It was, in all honesty, curious.

Uncharacteristically oblivious to her watcher, Hawkeye leaned on one elbow, her forearm shielding the pad of paper in front of her from casual glances. Her other hand skimmed a military-issue ballpoint across the page, the end of the pen bobbing efficiently as she wrote. Hawkeye's pale eyebrows were drawn together in a tiny frown, her lips pursed; periodically, the pen would pause, the end of it disappearing into her mouth to be nibbled absentmindedly as she thought.

Watching her come to the end of one of these spates of concentration with a little release of breath and begin writing again, Havoc felt a frown creasing his own brow. He'd known the Lieutenant for years now, but he'd never seen her behave quite like this. Not until...

A stocky hand descended on Havoc's desk, and he looked up to find the substantial rest of Heymans Breda leaning casually upon it.

"Lend me a pen?" Breda drawled. "Mine's outa ink."

"Yeah, sure," Havoc said, pulling open a cluttered drawer and rummaging in it.

Ducking his head down close, his fellow officer jerked his chin at their entirely absorbed superior officer, ruddy eyebrows raised.

"Y'hear that?" he muttered, almost inaudibly quiet.

His hands paused mid-rummage, Havoc blinked up at him, then across the aisle at Hawkeye. "No," he whispered, bemused. "Hear what?"

"Exactly," Breda shot back. "We haven't heard a peep outta her since she came in this morning. Just sat down, blew through her paperwork, and pulled out that pad again."

About to answer, Havoc flinched, falling instantly silent as the Lieutenant suddenly pushed back her chair and stood. Flipping the pad closed, she tucked it into a desk drawer and walked briskly out of the office, a look of faraway distraction on her face. As the door swung shut behind her, Havoc caught a brief glimpse of her turning in the direction of the ladies' room.

The latch clicked.

In the next moment, Havoc's desk was flocked with fellow officers, Fury and Farman rapidly hustling around the group of desks to exchange bewildered looks with the two already there.

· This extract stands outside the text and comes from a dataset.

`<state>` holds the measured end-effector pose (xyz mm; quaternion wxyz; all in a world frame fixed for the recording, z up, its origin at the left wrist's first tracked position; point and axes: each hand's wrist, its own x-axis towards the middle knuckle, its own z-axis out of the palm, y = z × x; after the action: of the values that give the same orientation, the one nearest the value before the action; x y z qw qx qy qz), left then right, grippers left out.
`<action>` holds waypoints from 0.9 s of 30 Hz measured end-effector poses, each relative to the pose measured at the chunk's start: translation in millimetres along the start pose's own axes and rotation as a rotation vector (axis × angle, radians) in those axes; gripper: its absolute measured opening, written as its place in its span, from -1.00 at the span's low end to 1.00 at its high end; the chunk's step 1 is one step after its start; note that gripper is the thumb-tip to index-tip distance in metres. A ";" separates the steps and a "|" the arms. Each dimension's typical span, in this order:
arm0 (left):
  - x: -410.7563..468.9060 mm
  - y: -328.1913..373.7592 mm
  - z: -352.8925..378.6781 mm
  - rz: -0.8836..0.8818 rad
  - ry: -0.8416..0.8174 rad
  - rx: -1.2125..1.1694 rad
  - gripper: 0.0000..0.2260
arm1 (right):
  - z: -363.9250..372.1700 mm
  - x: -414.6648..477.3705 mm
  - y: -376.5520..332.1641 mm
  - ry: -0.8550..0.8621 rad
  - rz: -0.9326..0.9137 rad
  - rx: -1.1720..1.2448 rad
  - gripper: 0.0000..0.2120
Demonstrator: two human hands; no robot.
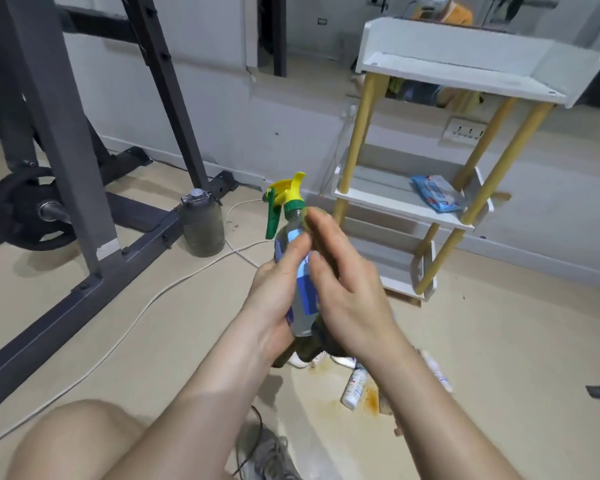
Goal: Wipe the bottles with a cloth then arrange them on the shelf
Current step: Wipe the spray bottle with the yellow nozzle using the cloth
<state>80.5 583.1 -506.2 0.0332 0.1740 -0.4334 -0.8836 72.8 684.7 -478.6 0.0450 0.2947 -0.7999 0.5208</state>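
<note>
1. Beige floor underlay the scene; the white shelf [402, 210] stood beyond, rightward of both hands.
2. Left hand [274, 299] gripped the spray bottle [285, 240], nozzle end tilted away.
3. Right hand [350, 296], nearer the shelf, pressed the cloth [309, 351] against it with straight fingers.

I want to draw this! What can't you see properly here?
Head view:
Bottle label: the left hand and right hand cover it.
Cloth: mostly under the right hand.
Small bottles on the floor: the right forearm hides some; count unclear.
Packet on the shelf: print too blurred to read.
</note>
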 end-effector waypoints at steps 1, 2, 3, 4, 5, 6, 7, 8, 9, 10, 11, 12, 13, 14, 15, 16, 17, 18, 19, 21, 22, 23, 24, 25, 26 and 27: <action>-1.9 -1.0 1.7 -0.026 -0.021 0.003 -0.65 | -5.0 4.1 3.3 -0.013 0.038 -0.013 -0.54; -5.8 -0.4 4.9 -0.054 -0.060 -0.009 -0.64 | -10.6 10.7 5.9 -0.030 0.096 -0.010 -0.55; -8.8 0.7 5.9 -0.074 -0.096 -0.015 -0.63 | -17.2 18.5 5.7 -0.034 0.161 0.036 -0.54; -11.4 1.8 7.5 -0.078 -0.128 -0.013 -0.64 | -24.1 26.8 4.9 -0.002 0.227 0.118 -0.54; -12.2 1.9 8.6 -0.065 -0.150 0.002 -0.68 | -30.4 33.9 3.4 0.059 0.288 0.215 -0.56; -12.3 2.1 10.2 -0.046 -0.164 0.026 -0.70 | -34.5 37.1 3.3 0.123 0.356 0.317 -0.60; -12.1 2.1 12.0 -0.019 -0.173 0.053 -0.67 | -36.7 34.9 4.9 0.172 0.408 0.408 -0.66; -11.9 1.9 14.4 -0.021 -0.197 0.064 -0.62 | -36.0 31.3 7.3 0.219 0.431 0.459 -0.71; -10.6 1.5 17.4 -0.044 -0.235 0.054 -0.60 | -34.0 25.8 10.6 0.279 0.417 0.477 -0.75; -10.5 1.7 21.8 -0.062 -0.264 0.053 -0.60 | -32.3 18.9 14.2 0.345 0.392 0.471 -0.74; -8.0 1.1 25.6 -0.070 -0.276 0.081 -0.59 | -32.8 10.2 17.1 0.397 0.344 0.430 -0.73; -6.1 0.0 31.4 -0.071 -0.275 0.124 -0.58 | -34.4 3.0 20.8 0.435 0.284 0.351 -0.69; -4.3 -2.0 37.1 -0.054 -0.256 0.177 -0.58 | -35.8 -4.3 22.8 0.451 0.221 0.253 -0.63; -2.5 -5.9 43.5 -0.026 -0.225 0.237 -0.62 | -35.6 -10.6 23.9 0.449 0.141 0.147 -0.58; 0.6 -11.5 48.7 0.024 -0.186 0.304 -0.72 | -33.4 -17.8 22.8 0.418 0.035 0.036 -0.55; 3.7 -17.6 53.4 0.081 -0.148 0.361 -0.82 | -29.3 -24.7 22.0 0.371 -0.066 -0.051 -0.52; 4.9 -23.4 57.6 0.141 -0.103 0.423 -0.84 | -27.3 -29.3 24.3 0.329 -0.120 -0.091 -0.50; 5.3 -29.4 59.9 0.187 -0.061 0.482 -0.80 | -30.3 -28.5 28.9 0.304 -0.126 -0.088 -0.50; 4.8 -34.8 60.7 0.215 -0.037 0.568 -0.68 | -37.2 -21.9 33.5 0.307 -0.078 -0.049 -0.52; -2.9 -43.3 61.7 0.277 -0.019 0.765 -0.44 | -57.1 -1.5 39.4 0.366 0.119 0.098 -0.55; -7.7 -46.4 63.8 0.322 -0.014 0.854 -0.38 | -69.1 9.4 40.4 0.402 0.228 0.214 -0.55; -12.0 -48.3 66.8 0.363 -0.004 0.924 -0.37 | -77.7 16.6 40.1 0.423 0.312 0.329 -0.54; -15.6 -48.8 70.7 0.391 0.002 0.961 -0.39 | -80.8 16.6 37.9 0.431 0.340 0.367 -0.54; -15.5 -48.4 73.9 0.393 0.018 0.966 -0.40 | -78.8 10.5 33.2 0.422 0.321 0.316 -0.54; -14.8 -46.1 76.8 0.372 0.039 0.930 -0.40 | -72.4 -0.2 28.5 0.401 0.277 0.237 -0.55; -11.7 -43.9 77.5 0.340 0.060 0.875 -0.37 | -64.1 -13.1 23.8 0.365 0.213 0.158 -0.54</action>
<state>69.4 671.3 -493.3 0.1137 0.1236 -0.7864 -0.5945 56.2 752.1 -473.6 0.1105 0.1119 -0.7617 0.6286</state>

"She's been like this all week!" Fury exclaimed, pushing his glasses up his nose. "What do you suppose she's writing?"

"Whatever it is, she's up to her neck in it," Breda said, smirking down at Havoc. "Our boy here hasn't done a lick of work since eleven am, and she hasn't noticed at all. D'you think she's in love? It could be letters."

Havoc snorted. "Yeah, right, as if she's the moon-in-June type," he chuckled. "Nah, our Lieutenant is—"

"It's a romance novel."

Three heads swiveled instantly towards Farman's calm countenance.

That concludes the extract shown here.